Another example of how Douglass used family values against southern slaveholders was in the treatment of his grandmother. When Douglass's master decided his grandmother was too old and no longer useful, "they took her to the woods, built her a little hut... and then made her welcome to the privilege of supporting herself in perfect loneliness; thus virtually turning her out to die" (Douglass 28). This shows the lack of decency or gratitude on the part of slaveholders toward slaves that had faithfully, their entire lives, served their masters. This mistreatment enrages the readers, especially those with close-knit families, because people should take care of and respect their elders until death. The usefulness of older people goes beyond physical attributes because they have a wealth of knowledge and experience to share. To force his audience to feel further alienated, Douglass elaborates on the treatment of slaves as animals in his description of slave sleeping conditions.
Masters did not give the slaves a bed to sleep on, only a "coarse blanket" (Douglass 6). So at the end of the day, slaves "old and young, male and female, married and single [would] drop down side by side, on one common bed-the cold damp floor" (6). Douglass knew that some of his Northern readers could associate to the slaves's itu ation because they too had once endured similar poor living conditions or even homelessness. However, Northern society made it possible for an individual to overcome such hardships while the masters denied their slaves a better existence. The institution of slavery held each successive generation in poverty, which is an indignity to the dream that many Northerners held of prosperity in the new world (Quarles x). Frederick Douglass used family values and basic human rights, as well as many other methods not mentioned to persuade the middle-class white audience toward the cause of abolition.
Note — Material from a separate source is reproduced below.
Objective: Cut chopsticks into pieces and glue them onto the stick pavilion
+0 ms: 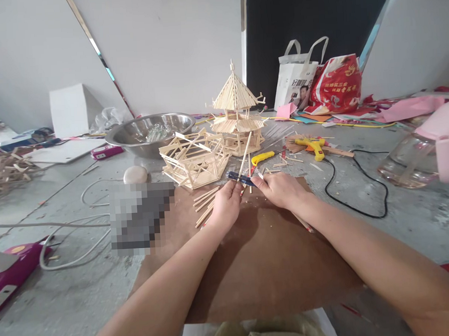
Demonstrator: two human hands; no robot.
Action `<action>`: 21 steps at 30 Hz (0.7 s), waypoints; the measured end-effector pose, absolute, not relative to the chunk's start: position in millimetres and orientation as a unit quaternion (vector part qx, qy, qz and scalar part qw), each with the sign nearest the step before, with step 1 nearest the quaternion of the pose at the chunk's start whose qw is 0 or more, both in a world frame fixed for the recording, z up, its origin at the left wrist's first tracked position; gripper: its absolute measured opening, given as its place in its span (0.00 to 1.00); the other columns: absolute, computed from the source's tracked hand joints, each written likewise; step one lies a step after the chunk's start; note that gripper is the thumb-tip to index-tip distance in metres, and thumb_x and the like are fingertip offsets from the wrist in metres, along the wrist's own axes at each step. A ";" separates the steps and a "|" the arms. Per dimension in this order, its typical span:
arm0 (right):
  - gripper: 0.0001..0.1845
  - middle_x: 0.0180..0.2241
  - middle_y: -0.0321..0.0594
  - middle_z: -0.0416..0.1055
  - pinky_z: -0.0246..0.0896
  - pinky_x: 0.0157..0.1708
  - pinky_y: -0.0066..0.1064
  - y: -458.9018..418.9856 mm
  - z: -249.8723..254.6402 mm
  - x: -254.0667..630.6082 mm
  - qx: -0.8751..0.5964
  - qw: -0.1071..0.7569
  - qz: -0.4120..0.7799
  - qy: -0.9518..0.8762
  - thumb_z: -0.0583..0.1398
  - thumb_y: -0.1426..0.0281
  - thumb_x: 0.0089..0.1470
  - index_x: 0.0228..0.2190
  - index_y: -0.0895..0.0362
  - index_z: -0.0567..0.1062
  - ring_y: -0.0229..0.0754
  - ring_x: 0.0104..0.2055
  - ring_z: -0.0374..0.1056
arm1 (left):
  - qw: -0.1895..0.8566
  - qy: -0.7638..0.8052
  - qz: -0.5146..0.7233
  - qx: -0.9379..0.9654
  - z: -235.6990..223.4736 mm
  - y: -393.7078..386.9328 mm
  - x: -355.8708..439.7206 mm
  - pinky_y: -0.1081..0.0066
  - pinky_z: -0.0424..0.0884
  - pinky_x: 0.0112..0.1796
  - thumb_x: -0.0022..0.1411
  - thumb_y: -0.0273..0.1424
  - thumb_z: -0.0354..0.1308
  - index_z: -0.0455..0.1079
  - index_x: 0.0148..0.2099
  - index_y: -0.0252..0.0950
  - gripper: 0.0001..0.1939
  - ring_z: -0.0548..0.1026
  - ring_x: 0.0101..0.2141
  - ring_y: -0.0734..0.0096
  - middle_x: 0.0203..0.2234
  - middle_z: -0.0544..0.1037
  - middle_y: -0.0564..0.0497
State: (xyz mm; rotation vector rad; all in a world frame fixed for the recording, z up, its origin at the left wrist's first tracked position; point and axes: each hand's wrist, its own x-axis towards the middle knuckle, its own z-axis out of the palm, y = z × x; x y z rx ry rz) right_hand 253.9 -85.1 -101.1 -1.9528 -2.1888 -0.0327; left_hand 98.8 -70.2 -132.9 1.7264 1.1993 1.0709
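Note:
My left hand (226,204) is closed around a thin wooden stick (245,154), which slants up and away from the fingers. My right hand (280,189) grips a narrow dark blue tool (240,177); its head crosses the stick close to my left fingertips. I cannot make out what kind of tool it is. Several loose sticks (204,207) lie beside my left hand on a brown board (267,266). Just beyond the hands stand an open stick frame (194,162) and a tiered stick pagoda (238,107) with a pointed roof.
A yellow-handled knife (263,158) and a yellow glue gun (313,146) lie to the right, with a black cord (362,212). At the far right is a pink-lidded jug (408,161). A metal bowl (125,135) and a purple power strip (21,266) are on the left.

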 end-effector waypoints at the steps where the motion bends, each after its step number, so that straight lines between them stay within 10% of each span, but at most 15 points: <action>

He expects his readers will share his "hate [for] the corrupt, slaveholding, woman whipping, cradle-plundering, partial and hypocritical Christianity of [southern slaveholders]" (Douglass 71). For all these reasons, it shows exactly why slave traders from the North would be upset by Douglass's Narrative, where as the people he appeals to would be sickened by what they read and would support the abolitionist cause.
Bibliography
Quarles, Benjamin, ed. Narrative of the Life of Frederick Douglass: An American Slave. By Frederick Douglass. Cambridge: Harvard Press, 1988.